A matogrossense revela ter a MPB como força motriz de sua criação. Mas, em vez de trancafiar-se dentro dos limites deste gênero, expande-se. Percorre o rastro do pop em Eu Quero Enfeitar Você, investe no toque folk de Música, imprime seu toque pessoal na releitura de Eu Sou Neguinha? (de Caetano) e assume um certo tom brejeiro na faixa Joãozinho.
Serelepe, ainda resgata do baú de Saltimbancos a música História de uma Gata (Nós, gatos, já nascemos pobres/ Porém, já nascemos livres/ Senhor, senhora, senhorio/ Felino, não reconhecerás...), versão assinada por Chico Buarque para a criação de Bacalov e Bardotti. É uma alusão à liberdade decretada pela cantora que, aos 14 anos, saiu de casa em busca de seus sonhos.
Mas o mais interessante é o olhar feminino - e de algum modo contemporâneo - presente nas letras. A mulher descrita pela matogrossense pode, num lamento à base de voz e violão, reclamar das imposições de seu parceiro, na música Zé: "Você faz com que o meu coração/ Siga a tua beleza só/ Vá lembrar à tardinha/ Quando nos conhecemos, Zé/ Havia uma beleza ali/ Ou era criatividade minha?".
Ou então, pode passar anos conformada em uma relação sem entrega, como tantas nesse mundo de pouco tempo para as coisas do afeto: "Se eles não têm pose/ Nem maldade/ Eles não têm culpa/ Nessa cidade/ Eles não sabem amar/ Coisas da vida" (Ela x Ele na Cidade Sem Fim).
O apelo, porém, pode seguir na contramão de toda modernidade, quando Vanessa canta, na faixa Vem: "Desligue nossos celulares/ Três dias para um recomeço, vem". O instrumental é econômico, o balanço remete ao xote.
Só que, como toda mulher, há a possibilidade de se apaixonar perdidamente.
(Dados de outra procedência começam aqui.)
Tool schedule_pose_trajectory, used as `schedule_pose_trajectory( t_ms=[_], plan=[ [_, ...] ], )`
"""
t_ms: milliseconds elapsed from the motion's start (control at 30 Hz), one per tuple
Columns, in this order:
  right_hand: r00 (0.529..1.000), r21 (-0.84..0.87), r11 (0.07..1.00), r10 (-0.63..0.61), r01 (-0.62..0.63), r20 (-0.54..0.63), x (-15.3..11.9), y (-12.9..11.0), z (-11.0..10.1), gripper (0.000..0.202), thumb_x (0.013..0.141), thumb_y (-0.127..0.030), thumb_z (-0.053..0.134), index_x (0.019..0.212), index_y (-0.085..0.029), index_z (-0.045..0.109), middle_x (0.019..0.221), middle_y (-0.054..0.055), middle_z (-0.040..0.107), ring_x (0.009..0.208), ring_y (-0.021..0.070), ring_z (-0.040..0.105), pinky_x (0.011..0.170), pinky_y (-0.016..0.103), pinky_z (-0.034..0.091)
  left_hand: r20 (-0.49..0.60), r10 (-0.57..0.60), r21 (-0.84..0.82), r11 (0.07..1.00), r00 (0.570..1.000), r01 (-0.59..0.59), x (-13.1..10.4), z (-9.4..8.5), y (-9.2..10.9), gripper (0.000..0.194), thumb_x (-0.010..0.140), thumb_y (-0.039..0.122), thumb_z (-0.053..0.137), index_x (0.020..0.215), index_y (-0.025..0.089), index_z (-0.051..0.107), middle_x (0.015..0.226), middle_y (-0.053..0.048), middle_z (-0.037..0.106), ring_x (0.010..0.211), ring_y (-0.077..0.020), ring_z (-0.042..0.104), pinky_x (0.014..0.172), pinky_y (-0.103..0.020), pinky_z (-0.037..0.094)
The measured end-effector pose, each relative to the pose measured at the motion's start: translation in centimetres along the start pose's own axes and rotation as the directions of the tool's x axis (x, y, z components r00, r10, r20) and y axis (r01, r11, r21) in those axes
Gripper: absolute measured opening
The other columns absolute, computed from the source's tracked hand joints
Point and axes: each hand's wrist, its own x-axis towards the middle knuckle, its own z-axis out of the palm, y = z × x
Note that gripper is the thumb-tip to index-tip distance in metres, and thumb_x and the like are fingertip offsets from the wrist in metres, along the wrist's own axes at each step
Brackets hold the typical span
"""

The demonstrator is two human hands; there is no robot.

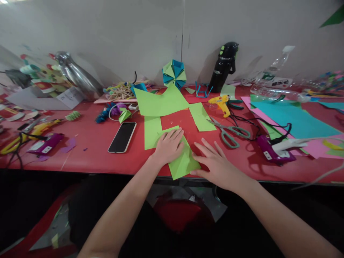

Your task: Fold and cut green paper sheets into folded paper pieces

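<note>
Flat left hand [169,147] partly hid light-green paper sheet [183,163] on red tabletop [91,150]. Spread right hand [219,167] touched sheet's edge.

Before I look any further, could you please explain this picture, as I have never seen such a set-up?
There is no machine here: these are a person's own bare hands, seen by a camera worn on the head, looking forward and down. The left hand lies on a light green paper piece; the right hand is spread at its right edge. Neither seems to grip anything. Around them on the red table are a smartphone, scissors and a yellow glue gun; farther back, a black bottle and a blue-and-green paper ball.
</note>
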Motion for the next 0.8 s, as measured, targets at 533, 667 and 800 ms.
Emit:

E aí, Vanessa canta a promessa de dar um amor "desses de cinema" em Ai, ai, ai... e celebra a felicidade do encontro em Ainda Bem, faixa que abre o disco e que é uma das melhores.
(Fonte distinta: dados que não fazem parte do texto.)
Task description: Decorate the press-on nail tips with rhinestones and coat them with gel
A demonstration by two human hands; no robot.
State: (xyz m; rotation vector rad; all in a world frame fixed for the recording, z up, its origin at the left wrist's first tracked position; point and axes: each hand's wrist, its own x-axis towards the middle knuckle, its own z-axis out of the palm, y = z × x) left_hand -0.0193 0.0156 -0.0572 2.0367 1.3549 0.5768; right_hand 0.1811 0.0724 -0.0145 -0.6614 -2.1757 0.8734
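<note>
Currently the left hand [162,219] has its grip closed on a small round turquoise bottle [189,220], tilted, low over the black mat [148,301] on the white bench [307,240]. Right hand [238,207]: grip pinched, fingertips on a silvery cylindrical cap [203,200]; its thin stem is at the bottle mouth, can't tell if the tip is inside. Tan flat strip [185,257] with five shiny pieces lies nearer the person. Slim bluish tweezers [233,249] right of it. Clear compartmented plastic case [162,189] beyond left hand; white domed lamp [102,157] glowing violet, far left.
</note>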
O desencontro é outro ponto de vista da artista. Só que aqui, de forma divertida. A faixa é a que batiza o disco e nela, Vanessa fala sobre uma menina que fica na janela observando o moço sedutor pelo qual todas choram. Referências diretas à cantora: "Nos cabelos dela não se toca, ouviu?/ Eles são de nuvem ou de bombril?/ Eles são ousados ou só seus? Essa boneca tem manual".